7.9k Views Asked by At

Based on what I see here (accepted answer), it would seem that I could escape strings by doing this:

string s = "Woolworth's";
string t = Regex.Escape(s);
MessageBox.Show(t);

...but stepping through that, I see no difference between s and t (I hoped I'd see "Woolworth\'s" as the value of t instead of "Woolworth's" for both vars).

I could, I guess, do something like this:

    string s = "Woolworth's";
    s = s.Replace("'", "\'");

...etc., also escaping the following: [, ^, $, ., |, ?, *, +, (, ), and \

...but a "one stop shopping" solution would be preferable.

To be more specific, I need a string entered by a user to be something that is acceptable as a string value in an Android arrays.xml file.

For example, it chokes on this:

<item>Woolworth's</item>

...which needs to be this:

<item>Woolworth\'s</item>
4

There are 4 best solutions below

0
On BEST ANSWER

Regex.Escape() only escapes regex reserved characters:

Escapes a minimal set of characters (\, *, +, ?, |, {, [, (,), ^, $,., #, and white space) by replacing them with their escape codes. This instructs the regular expression engine to interpret these characters literally rather than as metacharacters.
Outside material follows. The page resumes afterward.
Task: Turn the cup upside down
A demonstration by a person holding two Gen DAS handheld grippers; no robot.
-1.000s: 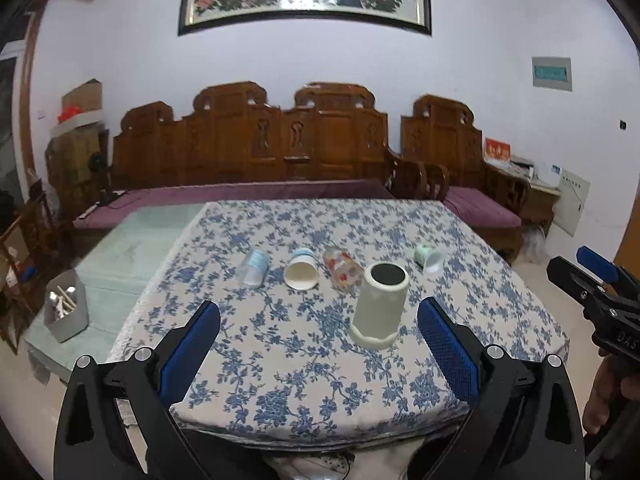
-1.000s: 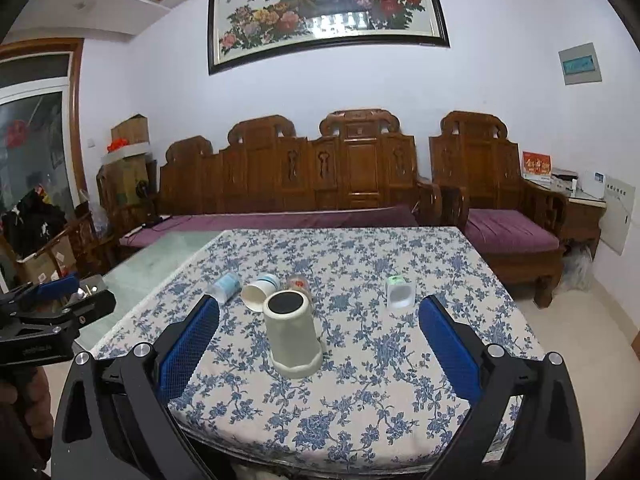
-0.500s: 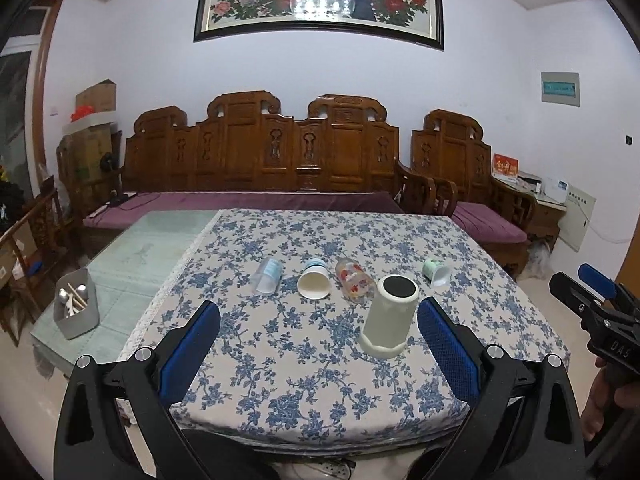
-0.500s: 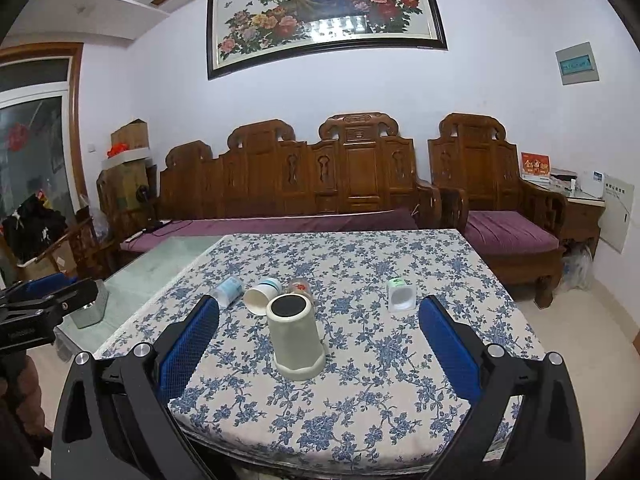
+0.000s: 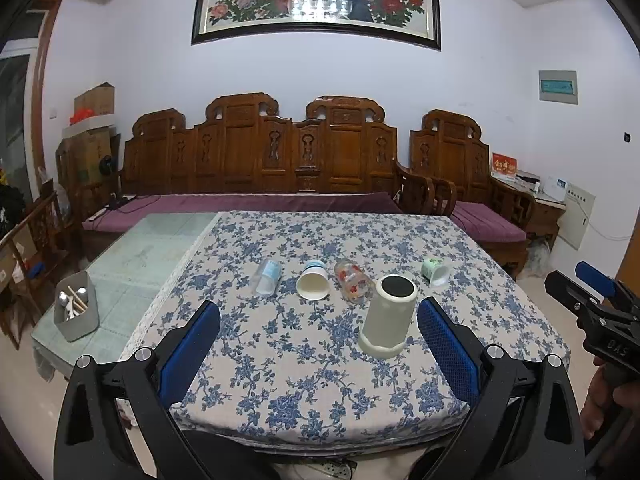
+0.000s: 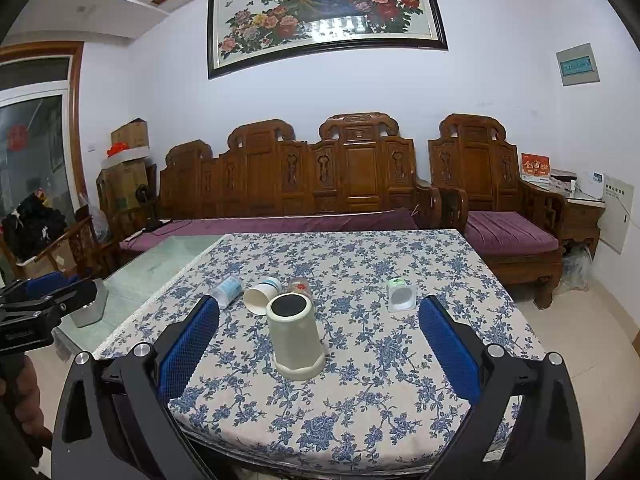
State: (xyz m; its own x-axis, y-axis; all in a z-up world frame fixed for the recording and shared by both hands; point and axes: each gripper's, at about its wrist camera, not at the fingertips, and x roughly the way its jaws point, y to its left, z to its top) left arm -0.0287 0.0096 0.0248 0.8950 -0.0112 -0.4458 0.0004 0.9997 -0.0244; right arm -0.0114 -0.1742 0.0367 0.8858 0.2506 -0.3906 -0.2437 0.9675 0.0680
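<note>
A tall cream cup stands on its wide flared end on the blue-flowered tablecloth, a dark round face on top; it also shows in the right wrist view. Several cups lie on their sides behind it: a clear blue-labelled cup, a white paper cup, a red-patterned glass and a green-banded cup. My left gripper is open and empty, short of the table's near edge. My right gripper is open and empty, also back from the table.
A grey caddy of utensils sits on the bare glass top at the table's left. A carved wooden sofa with purple cushions lines the far wall. An armchair stands at right.
Both grippers have drawn back and risen a little from the table; the cups look smaller and lower. Nothing on the table has moved.
</note>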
Match/Capture a character class of characters you want to escape (note, some characters have special meanings in character classes and need to be escaped like \ and -):

(['^$.|?*+()\\])

And then replace it with a backslash and a reference to the character you want to escape:

\\1

Demo


In C#:

string s = "Woolworth's";
Regex rgx = new Regex("(['^$.|?*+()\\\\])");

string t = rgx.Replace(s, "\\$1");
// Woolworth\'s

Demo

0
On

There are different kinds of character escaping. In the question you linked to, they're talking about escaping for Regular Expressions, which have their own set of special characters.

If you're specifically looking to escape text for XML, you might want to check out the XmlConvert Class in the System.Xml namespace. With it, you can escape characters using XmlConvert.EncodeName and retrieve characters using XmlConvert.DecodeName:

    string s = "Woolworth's";
    string encoded = XmlConvert.EncodeName(s); // Value here is Woolworth_x0027_s
    string decoded = XmlConvert.DecodeName(encoded); // Value here is Woolworth's
0
On

Regex.Escape is not suitable for this context.
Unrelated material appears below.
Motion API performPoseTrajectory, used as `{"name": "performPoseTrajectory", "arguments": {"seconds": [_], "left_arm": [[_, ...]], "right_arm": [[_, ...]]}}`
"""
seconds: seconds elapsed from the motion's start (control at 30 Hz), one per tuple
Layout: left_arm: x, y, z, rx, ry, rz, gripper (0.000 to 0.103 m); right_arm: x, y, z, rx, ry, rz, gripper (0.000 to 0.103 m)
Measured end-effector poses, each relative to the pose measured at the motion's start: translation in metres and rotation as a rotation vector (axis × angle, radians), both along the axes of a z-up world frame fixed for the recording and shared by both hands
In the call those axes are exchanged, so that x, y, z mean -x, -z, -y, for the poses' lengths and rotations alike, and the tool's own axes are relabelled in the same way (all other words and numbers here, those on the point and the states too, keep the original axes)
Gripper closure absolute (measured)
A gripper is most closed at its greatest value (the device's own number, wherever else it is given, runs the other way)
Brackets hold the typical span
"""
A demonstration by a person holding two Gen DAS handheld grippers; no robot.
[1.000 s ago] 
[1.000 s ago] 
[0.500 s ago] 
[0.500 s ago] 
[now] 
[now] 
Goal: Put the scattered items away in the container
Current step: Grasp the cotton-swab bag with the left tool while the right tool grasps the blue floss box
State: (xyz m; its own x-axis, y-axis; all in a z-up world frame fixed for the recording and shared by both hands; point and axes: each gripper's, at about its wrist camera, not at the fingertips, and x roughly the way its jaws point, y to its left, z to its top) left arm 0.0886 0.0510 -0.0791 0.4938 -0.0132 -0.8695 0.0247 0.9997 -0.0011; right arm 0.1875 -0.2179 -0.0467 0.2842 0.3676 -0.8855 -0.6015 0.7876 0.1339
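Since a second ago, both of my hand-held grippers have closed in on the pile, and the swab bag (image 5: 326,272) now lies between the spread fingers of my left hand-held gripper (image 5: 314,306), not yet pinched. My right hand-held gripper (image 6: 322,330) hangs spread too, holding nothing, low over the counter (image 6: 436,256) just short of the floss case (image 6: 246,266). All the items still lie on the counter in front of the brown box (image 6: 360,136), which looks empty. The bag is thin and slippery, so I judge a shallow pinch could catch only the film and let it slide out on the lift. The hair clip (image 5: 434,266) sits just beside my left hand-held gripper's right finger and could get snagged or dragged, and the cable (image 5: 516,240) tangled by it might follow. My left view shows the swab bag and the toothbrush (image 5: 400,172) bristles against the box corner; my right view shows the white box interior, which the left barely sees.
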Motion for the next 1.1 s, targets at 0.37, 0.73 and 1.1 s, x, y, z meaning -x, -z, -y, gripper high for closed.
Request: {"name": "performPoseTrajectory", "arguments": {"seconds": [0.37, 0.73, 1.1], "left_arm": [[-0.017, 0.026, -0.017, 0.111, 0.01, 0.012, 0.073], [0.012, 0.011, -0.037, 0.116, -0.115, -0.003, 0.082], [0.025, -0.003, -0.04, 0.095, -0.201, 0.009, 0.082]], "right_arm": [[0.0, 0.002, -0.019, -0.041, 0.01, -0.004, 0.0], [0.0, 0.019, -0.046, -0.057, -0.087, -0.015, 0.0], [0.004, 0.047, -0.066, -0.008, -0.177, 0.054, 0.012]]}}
It is designed strictly for regular expressions and will escape both too much and too little for this context - trying to shoe-horn it into the model will likely break other values. (It doesn't escape ' or " because those characters have no special meaning in a .NET regular expression.)
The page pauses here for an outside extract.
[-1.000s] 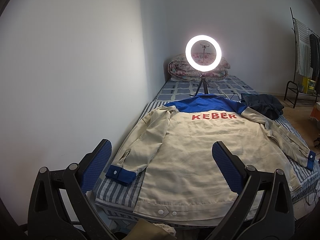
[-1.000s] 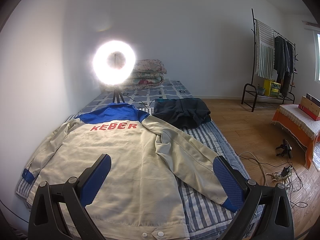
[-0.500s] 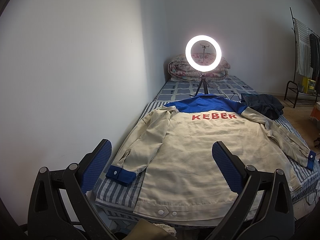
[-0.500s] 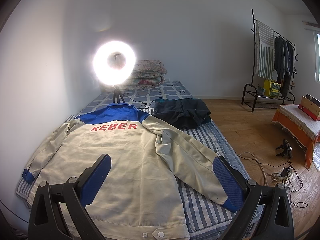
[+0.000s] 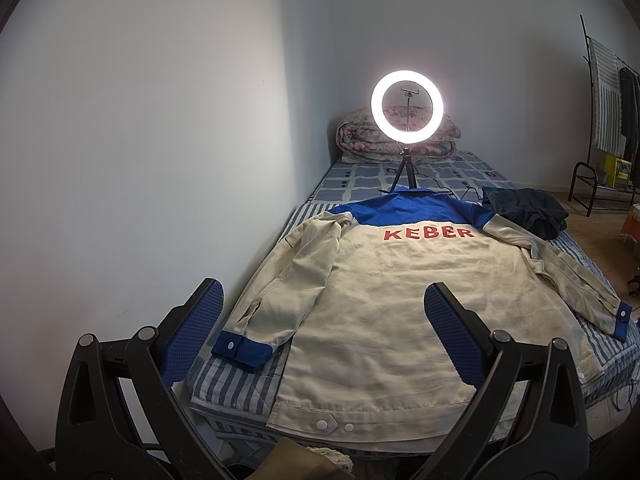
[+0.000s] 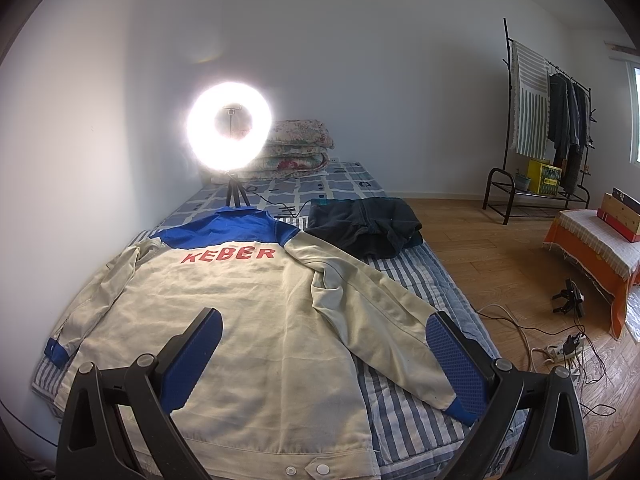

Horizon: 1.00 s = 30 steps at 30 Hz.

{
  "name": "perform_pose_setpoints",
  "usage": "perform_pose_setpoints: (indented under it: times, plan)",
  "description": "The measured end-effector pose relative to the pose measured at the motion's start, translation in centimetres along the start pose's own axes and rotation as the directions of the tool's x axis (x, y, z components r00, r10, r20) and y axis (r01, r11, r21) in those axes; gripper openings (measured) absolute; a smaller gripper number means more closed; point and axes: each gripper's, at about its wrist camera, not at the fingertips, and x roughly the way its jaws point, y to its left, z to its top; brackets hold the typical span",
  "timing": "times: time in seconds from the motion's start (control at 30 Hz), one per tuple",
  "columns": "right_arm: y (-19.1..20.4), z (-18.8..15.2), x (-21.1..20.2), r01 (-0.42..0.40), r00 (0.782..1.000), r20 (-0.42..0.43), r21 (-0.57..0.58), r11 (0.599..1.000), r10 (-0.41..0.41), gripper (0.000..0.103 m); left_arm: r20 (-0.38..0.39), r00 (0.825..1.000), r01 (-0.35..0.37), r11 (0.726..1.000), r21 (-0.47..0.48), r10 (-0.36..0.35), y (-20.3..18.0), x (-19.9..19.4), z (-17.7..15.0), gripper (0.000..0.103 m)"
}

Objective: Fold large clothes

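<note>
Left gripper (image 5: 322, 334): I hold it above the near end of the bed, fingers wide apart and gripping nothing.
Left sleeve (image 5: 280, 280): it lies ahead of my left finger, its blue cuff (image 5: 241, 350) just beyond that fingertip on the striped sheet (image 5: 224, 384).
Jacket (image 5: 400, 300): spread back-up on the bed, red KEBER lettering far ahead between the fingers, hem nearest me.
Right gripper (image 6: 324, 334): also spread wide and empty, hovering over the jacket's lower right part.
Right sleeve (image 6: 372, 312): it runs diagonally towards my right finger, which hides part of its cuff.
Dark garment (image 6: 366, 226): bundled far ahead, close to the right shoulder; I can't tell if they touch.
Ring light (image 6: 230, 130): standing beyond the collar on a small tripod.
Risk, cuff: I judge a shallow pinch could catch the sheet along with the cuff and drag the bedding.
Risk, fold: carrying a sleeve too far forward may snag the tripod or the dark bundle.
Risk, edge: the right cuff sits near the bed's side and could slide off.
Change: against the earlier frames I see none; both grippers and the jacket sit as they did.
</note>
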Motion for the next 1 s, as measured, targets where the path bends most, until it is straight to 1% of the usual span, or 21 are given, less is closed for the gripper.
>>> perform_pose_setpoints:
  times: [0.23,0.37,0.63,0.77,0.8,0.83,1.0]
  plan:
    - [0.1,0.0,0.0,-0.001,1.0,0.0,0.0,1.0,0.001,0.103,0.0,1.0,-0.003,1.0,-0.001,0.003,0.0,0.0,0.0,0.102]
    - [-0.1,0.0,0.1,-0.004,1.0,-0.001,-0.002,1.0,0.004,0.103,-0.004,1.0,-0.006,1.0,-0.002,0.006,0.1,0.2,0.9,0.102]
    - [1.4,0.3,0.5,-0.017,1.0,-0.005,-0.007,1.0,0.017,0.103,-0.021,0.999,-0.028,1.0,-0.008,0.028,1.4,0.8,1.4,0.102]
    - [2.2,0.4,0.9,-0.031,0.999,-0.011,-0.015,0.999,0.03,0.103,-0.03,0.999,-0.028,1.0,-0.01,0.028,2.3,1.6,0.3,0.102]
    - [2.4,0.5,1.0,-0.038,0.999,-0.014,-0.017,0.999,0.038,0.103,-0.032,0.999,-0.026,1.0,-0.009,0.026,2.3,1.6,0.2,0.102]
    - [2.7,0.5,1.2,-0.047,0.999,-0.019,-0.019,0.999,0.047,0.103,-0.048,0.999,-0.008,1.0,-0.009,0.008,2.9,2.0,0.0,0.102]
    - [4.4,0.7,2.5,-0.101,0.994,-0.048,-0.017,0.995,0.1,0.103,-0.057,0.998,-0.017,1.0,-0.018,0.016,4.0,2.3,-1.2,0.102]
The thing of relevance here is Item Element in a String Resource File does some special parsing of the text (related to the formatting) after it is read from XML:

If you have an apostrophe or a quote in your string, you must either escape it or enclose the whole string in the other type of enclosing quotes.

As such, a transformation appropriate in this context is simply

s.Replace("'", "\'").Replace("\"", "\\\"")

or

Regex.Replace(s, "['\"]", "\\$&")

(And then, assuming the XML is being properly built via a DOM or LINQ to XML, the XML encoding is taken care of elsewhere - although the rules are more complicated when using formatting vs mixed content styling.)

0
On

The best way to achieve something "in one line of code" is to write a method somewhere which gets the job done properly and then from that moment on, each time you invoke that method, think of yourself as doing it "in one line of code".

The accepted answer might seem to do the trick, but it will miserably fail with control characters such as line-feeds, or with any other unicode characters which might for various reasons be unprintable.

The following method will do the equivalent of StringEscapeUtils.escapeForJava().

I am primarily posting it for the sake of people stumbling upon this question in the future, looking for an answer to this very common problem.

public static String escapeForJava( String value, boolean quote )
{
    StringBuilder builder = new StringBuilder();
    if( quote )
        builder.append( "\"" );
    for( char c : value.toCharArray() )
    {
        if( c == '\'' )
            builder.append( "\\'" );
        else if ( c == '\"' )
            builder.append( "\\\"" );
        else if( c == '\r' )
            builder.append( "\\r" );
        else if( c == '\n' )
            builder.append( "\\n" );
        else if( c == '\t' )
            builder.append( "\\t" );
        else if( c < 32 || c >= 127 )
            builder.append( String.format( "\\u%04x", (int)c ) );
        else
            builder.append( c );
    }
    if( quote )
        builder.append( "\"" );
    return builder.toString();
}